82. The method of claim 80 or 81, further comprising treating the subject with an additional therapy (combination therapy).

83. The method of claim 82, wherein the additional therapy (combination therapy) is a targeted therapeutic, a chemotherapeutic, a therapeutic antibody, radiation, cell therapy, gene therapy and/or immunotherapy.

84. The method of any one of claims 80-83, wherein the subject has a KRAS, HRAS and/or NRAS mutation.

85. A method of inhibiting proliferation of a population of cells, the method comprising contacting a population of cells with a compound according to any one of claims 1-77, or a pharmaceutically acceptable salt thereof.

86. The method of claim 85, wherein inhibiting proliferation is measured as a decrease in cell viability of the cancer cell population.
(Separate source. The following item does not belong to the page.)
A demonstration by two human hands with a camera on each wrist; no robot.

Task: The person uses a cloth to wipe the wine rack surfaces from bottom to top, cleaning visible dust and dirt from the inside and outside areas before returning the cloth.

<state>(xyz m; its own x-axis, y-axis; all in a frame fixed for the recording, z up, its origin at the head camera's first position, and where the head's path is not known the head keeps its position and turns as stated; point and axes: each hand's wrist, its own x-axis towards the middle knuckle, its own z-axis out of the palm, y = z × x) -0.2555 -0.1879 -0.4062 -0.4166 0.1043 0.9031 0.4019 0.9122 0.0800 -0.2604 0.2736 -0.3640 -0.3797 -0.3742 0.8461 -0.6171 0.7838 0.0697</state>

87. A method of treating a disease or disorder mediated by a Ras (KRAS, HRAS and/or NRAS) mutant protein in a subject in need thereof, the method comprising: determining whether the subject has a KRAS, HRAS and/or NRAS mutation; administering to the subject a compound of any one of claims 1-77, or a pharmaceutically acceptable salt thereof, or a pharmaceutical composition of claim 78, if the subject is determined to have a KRAS, HRAS, and/or NRAS mutation.

88. The method of claim 87, wherein the disease or condition is cancer, such as pancreatic cancer, colorectal cancer, lung cancer (e.g., non-small cell lung cancer), endometrial cancer, appendiceal cancer, biliary tract tumor, urothelial cancer of the bladder, ovarian cancer, gastric cancer, breast cancer, biliary tract cancer, and/or hematologic malignancies.

89. A method of inhibiting cancer metastasis or tumor metastasis, the method comprising administering to a subject in need thereof a compound according to any one of claims 1-77, or a pharmaceutically acceptable salt thereof, or a pharmaceutical composition according to claim 78.

90. The method of claim 88 or 89, further comprising treating the subject with an additional therapy (combination therapy), wherein the additional therapy is a targeted therapeutic, a chemotherapeutic agent, a therapeutic antibody, radiation, cell therapy, gene therapy, and/or immunotherapy.